聞いた、見た、読んだ。

お気楽金融雇われ人の見聞録

私が女系天皇容認に「転向」した理由

女性・女系天皇を容認…有識者会議が一致
小泉首相の私的諮問機関「皇室典範に関する有識者会議」(座長=吉川弘之・元東大学長)は25日の第14回会合で、安定的な皇位継承を維持するため、男系男子に限っている皇位継承資格者を女性皇族に拡大することで一致した。
(略)
これまでの検討では、皇位継承者の確保策については、女性への皇位継承を認める案のほか、現行通りに男系男子に限ったうえで、戦後間もなく皇室を離脱した宮家の復活や、現在は認められていない養子縁組などで男系を維持する案もあった。
これに対し、吉川座長は25日、「旧皇族(の復帰)という意見もあったが、現代に受け入れられるかどうかを議論し、ほとんど可能性がないことが分かった」と述べ、有識者会議では賛同を得るに至らなかったことを明らかにした。(YOMIURI ON-LINE 2005年10月25日)

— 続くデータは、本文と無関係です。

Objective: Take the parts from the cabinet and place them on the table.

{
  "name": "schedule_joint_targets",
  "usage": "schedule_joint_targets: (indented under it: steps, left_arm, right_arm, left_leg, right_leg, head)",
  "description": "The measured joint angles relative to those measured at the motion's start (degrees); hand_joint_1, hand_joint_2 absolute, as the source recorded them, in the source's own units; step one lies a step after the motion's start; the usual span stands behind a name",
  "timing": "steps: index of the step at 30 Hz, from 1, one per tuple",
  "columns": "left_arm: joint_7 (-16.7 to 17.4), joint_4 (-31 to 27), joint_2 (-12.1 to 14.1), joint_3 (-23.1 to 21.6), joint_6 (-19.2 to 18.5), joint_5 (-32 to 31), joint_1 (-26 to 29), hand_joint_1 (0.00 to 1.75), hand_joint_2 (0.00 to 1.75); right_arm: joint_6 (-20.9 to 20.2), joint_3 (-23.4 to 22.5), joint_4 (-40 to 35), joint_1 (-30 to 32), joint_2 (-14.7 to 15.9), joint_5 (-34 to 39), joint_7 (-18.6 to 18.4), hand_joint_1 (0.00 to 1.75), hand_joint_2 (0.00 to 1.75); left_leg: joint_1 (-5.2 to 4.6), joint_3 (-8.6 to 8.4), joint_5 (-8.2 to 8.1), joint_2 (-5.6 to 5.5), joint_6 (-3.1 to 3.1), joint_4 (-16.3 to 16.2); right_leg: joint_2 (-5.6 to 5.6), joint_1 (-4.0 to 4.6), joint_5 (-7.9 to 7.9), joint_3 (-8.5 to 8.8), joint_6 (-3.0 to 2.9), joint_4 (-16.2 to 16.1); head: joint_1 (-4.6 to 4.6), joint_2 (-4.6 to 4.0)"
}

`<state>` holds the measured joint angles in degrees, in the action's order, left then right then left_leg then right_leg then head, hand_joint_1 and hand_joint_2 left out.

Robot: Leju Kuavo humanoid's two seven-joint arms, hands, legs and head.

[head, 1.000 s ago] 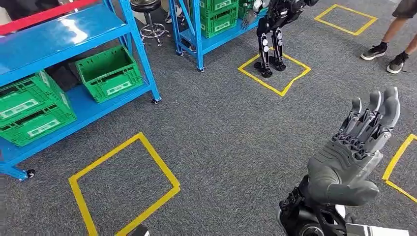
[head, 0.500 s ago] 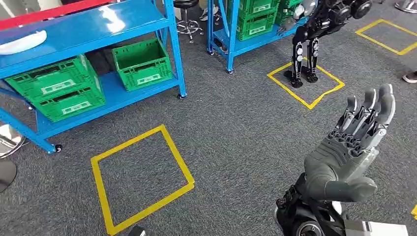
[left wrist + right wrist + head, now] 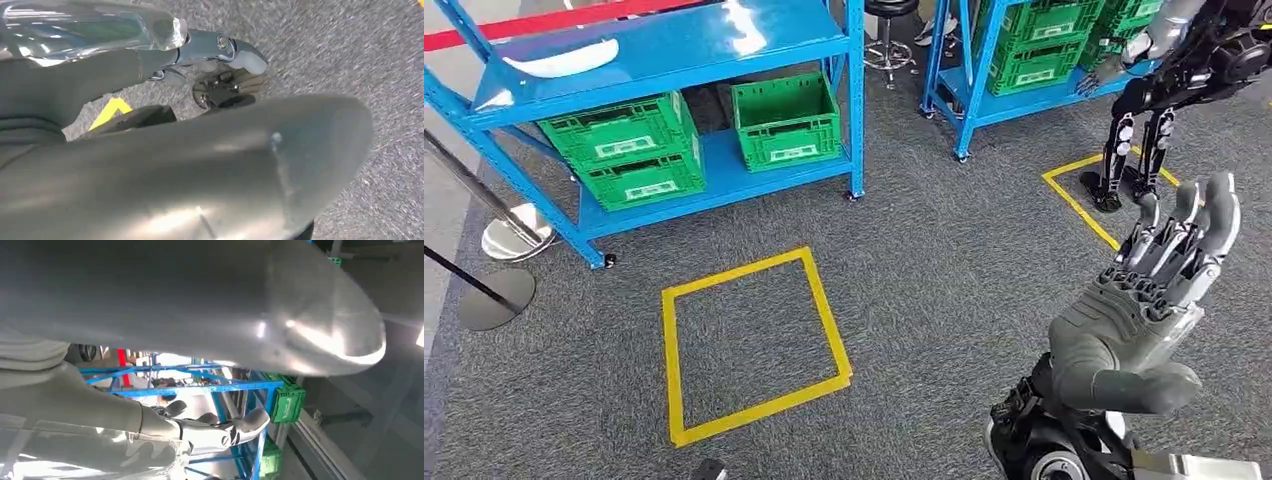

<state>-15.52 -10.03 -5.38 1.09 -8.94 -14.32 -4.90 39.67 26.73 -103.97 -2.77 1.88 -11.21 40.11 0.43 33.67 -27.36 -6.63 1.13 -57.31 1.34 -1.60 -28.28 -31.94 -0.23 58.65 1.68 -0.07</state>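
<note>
head view: right hand [image 3: 1146, 318] raised near right, fingers spread, holding nothing | white part [image 3: 562, 60] on top shelf of blue cabinet [image 3: 724, 178] far left, well apart from the hand | green crates [image 3: 786, 120] on lower shelf | left wrist view: left hand's state cannot be told | right wrist view: blue shelving [image 3: 210, 387]

Ahead of me lies open grey carpet [image 3: 944, 270] around the yellow floor square [image 3: 749, 345]. The blue cabinet [image 3: 664, 60] blocks the far side, its lower shelf crowded by 3 green crates [image 3: 786, 120]. Stanchion bases [image 3: 499, 270] stand left; another robot [image 3: 1164, 90] stands far right.
</note>
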Motion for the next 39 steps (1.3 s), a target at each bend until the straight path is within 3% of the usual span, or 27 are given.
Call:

当初、想定されていた方向ではありますが、女性の皇族に皇位継承権を拡大することでまとまりそうです。これまで男系の男子に限定されていた皇位継承権を女性皇族に拡大することは、皇室制度の大きな転換であり賛否両論ありますが、現在の日本や皇室を取り巻く環境を考えれば妥当な結論と思います。

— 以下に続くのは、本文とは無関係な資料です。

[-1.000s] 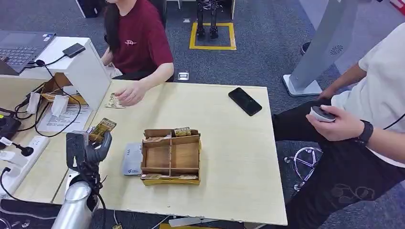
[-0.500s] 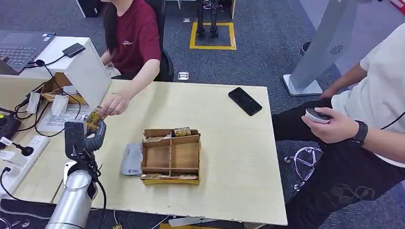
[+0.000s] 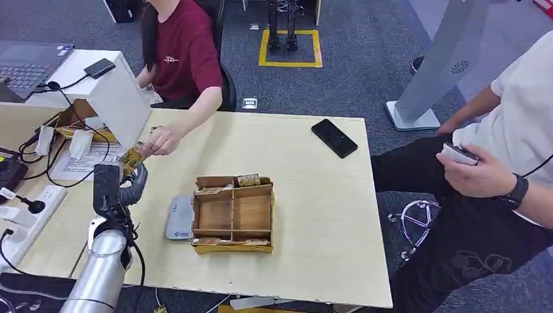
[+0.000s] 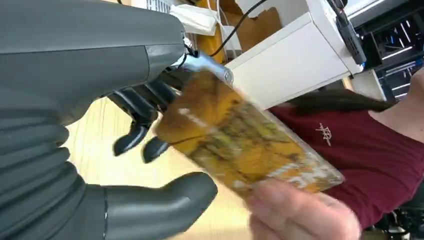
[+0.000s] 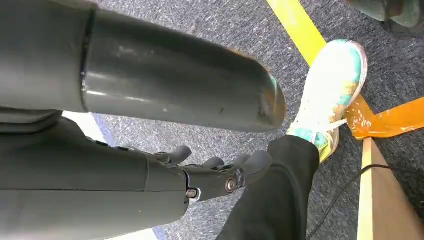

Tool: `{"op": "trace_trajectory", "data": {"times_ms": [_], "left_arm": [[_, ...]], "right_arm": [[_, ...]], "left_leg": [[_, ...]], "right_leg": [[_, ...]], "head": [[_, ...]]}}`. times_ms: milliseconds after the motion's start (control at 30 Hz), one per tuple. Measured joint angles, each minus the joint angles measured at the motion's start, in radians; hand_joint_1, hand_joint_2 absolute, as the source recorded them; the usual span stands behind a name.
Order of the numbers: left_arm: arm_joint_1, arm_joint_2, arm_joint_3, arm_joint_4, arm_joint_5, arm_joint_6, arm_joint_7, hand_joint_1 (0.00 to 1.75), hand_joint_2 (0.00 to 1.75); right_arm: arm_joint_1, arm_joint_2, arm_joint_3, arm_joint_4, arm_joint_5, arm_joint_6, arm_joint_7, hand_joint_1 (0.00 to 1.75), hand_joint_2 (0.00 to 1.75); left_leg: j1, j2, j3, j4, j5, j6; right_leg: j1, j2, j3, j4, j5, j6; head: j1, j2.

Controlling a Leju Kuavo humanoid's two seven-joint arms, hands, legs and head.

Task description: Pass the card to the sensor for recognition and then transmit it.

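Person's hand [image 3: 161,140] now grips card [image 3: 132,157]; wooden table [image 3: 313,195] | grey carpet [image 3: 365,59]

A pale wood counter [image 3: 306,215] is carrying a wooden divided tray [image 3: 233,213] near its middle, with a grey card reader [image 3: 179,218] lying flat and touching the tray's left side. A black phone [image 3: 334,138] is lying well apart toward the far right edge. Papers [image 3: 85,163] are sitting at the left under trailing black cables [image 3: 62,173]
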Motion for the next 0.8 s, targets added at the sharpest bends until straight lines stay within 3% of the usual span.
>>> {"op": "trace_trajectory", "data": {"times_ms": [267,433,533,667,800], "left_arm": [[0.022,0.003,0.0,-0.017,-0.059,0.009,-0.043,0.0,1.75],[0.133,0.022,-0.019,-0.158,-0.14,-0.037,-0.138,0.0,1.75],[0.189,0.037,-0.032,-0.229,-0.168,-0.046,-0.162,0.0,1.75],[0.277,0.076,-0.079,-0.357,-0.317,-0.049,-0.265,0.0,1.75],[0.343,0.116,-0.153,-0.455,-0.594,0.084,-0.28,0.0,1.75]], "right_arm": [[0.002,0.0,0.0,0.0,-0.004,-0.003,-0.003,0.0,0.0],[0.013,0.0,0.0,0.0,-0.014,-0.002,-0.011,0.0,0.0],[0.018,0.0,0.0,0.0,-0.019,-0.001,-0.016,0.0,0.0],[0.022,-0.002,0.0,0.001,-0.026,0.006,-0.017,0.0,0.0],[0.022,-0.005,0.0,0.001,-0.024,0.019,-0.016,0.0,0.0]], "left_leg": [[0.0,0.0,0.0,0.0,0.0,0.0],[0.0,0.001,-0.001,0.0,0.0,0.0],[0.0,0.0,-0.002,0.0,0.0,0.0],[0.0,0.001,-0.002,0.0,0.0,0.0],[0.0,0.001,-0.002,0.0,0.0,0.0]], "right_leg": [[0.0,0.0,0.0,0.0,0.0,0.0],[0.0,0.001,-0.001,0.0,0.0,0.0],[0.0,0.001,-0.002,0.0,0.0,0.0],[0.0,0.001,-0.002,0.0,0.0,0.0],[0.0,0.001,-0.002,0.0,0.0,0.0]], "head": [[0.0,0.0],[0.0,0.0],[0.0,0.0],[0.0,0.0],[0.0,0.0]]}}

この問題に対する私の現時点の立ち位置は、有識者会議の結論とほぼ同じで「天皇直系優先、兄弟姉妹間では男子優先、従って女系天皇もあり」というものです。もともとは男系による皇位継承の維持を支持していたのですが、最近考えを変えました。「転向」した理由をひと言で言えば男系継承維持論についていけなくなったからです。まとまりませんが、私がついていけなくなったポイントをつらつら書いておきます。

ひとつには「男系継承であった」こと自体が事実かどうかよく分からないことです。「男系継承であった」ことは、今となっては厳密に証明することはできません。私自身は男系継承であったことを疑っているわけではありませんが、仮にどこかにフィクションが紛れ込んでいたとしても、これも証明できません。

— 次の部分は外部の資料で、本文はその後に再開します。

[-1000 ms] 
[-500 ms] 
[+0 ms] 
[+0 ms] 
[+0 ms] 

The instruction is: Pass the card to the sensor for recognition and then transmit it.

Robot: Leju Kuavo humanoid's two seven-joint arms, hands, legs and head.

つまり「皇室が男系で継承されてきた」ということは「厳然たる事実」というよりは、「そういうことだったとしておく」とか「そういうことだったと信じる」ということに近いように思います。過去皇統が途絶えそうになった際、血の離れた傍系の皇子に継承させたという事例も「歴史書にそう書いてある」という以上の根拠はないはずです。

問題は「事実であったかどうか」ではなく、「みんながそれを事実と思っているか」なのだと思いますが、それを「初代の男性のY染色体(Y1)は、どんなに直系から血が遠くなっても男系の男子には必ず継承されている。逆に女系では同じ男性でも初代のX1染色体を継承している人と、そうでない人が出てくる。長男は継承し、次男は継承していない場合もあり、その逆のケースも考えられる。つまり、女系の男子が皇位を継承した場合には、この人は、もはや初代・神武天皇の染色体を継承していないということになる。(女性天皇容認論を排す 男系継承を守るため旧宮家から養子を迎えればよい)」などと主張されると、ちょっとついていけないなと。

ふたつ目には、男系継承を維持するための対策に共感できないことです。

対策としては、例えば旧宮家の復活だとか、皇室に連なる方の養子縁組だとか、ありえないですが側室制度の復活などが考えられますが、どれもこれも対策の当事者を人間扱いしているようには思えません。歴史上、そのような対策が採られたのは事実としても、同じ対策を今の時代に復活させるのはどうなのかなと。

例えば、当事者である天皇のご意見を聞くべしという意見があります。要は有識者会議が天皇の意向も確かめずに物事を決めるのはけしからんということで、一見天皇のご意見を尊重しているように見えますが、仮に天皇ご自身が「旧宮家の復活は不要。女系継承で構わない」とおっしゃったら男系継承維持派の方はそれを受け入れるのでしょうか?

それに男系継承を維持せんがために旧宮家の方々の人生をむりやり変えてしまおうとする一方で、天皇のご意見は聞くべしというのは矛盾していませんか?

みっつ目には、男系継承維持論を展開する論者に共感できないことです。

男系継承維持を主張するブログで「多くの国民は男系と女系の区別もついていない」というコメントを良く見かけますが、「それを言っちゃあおしまいよ」ってなもんです。気持ちは分からんでもないですが、ご自身の意見に賛同してくれない人間をバカ呼ばわりしては、得られる支持も得られないと思います。

少なくとも私の中では、上のY遺伝子の話とあわせて、男系継承を最優先する意義がほとんど失われてしまうほどのネガティブなインパクトがありました。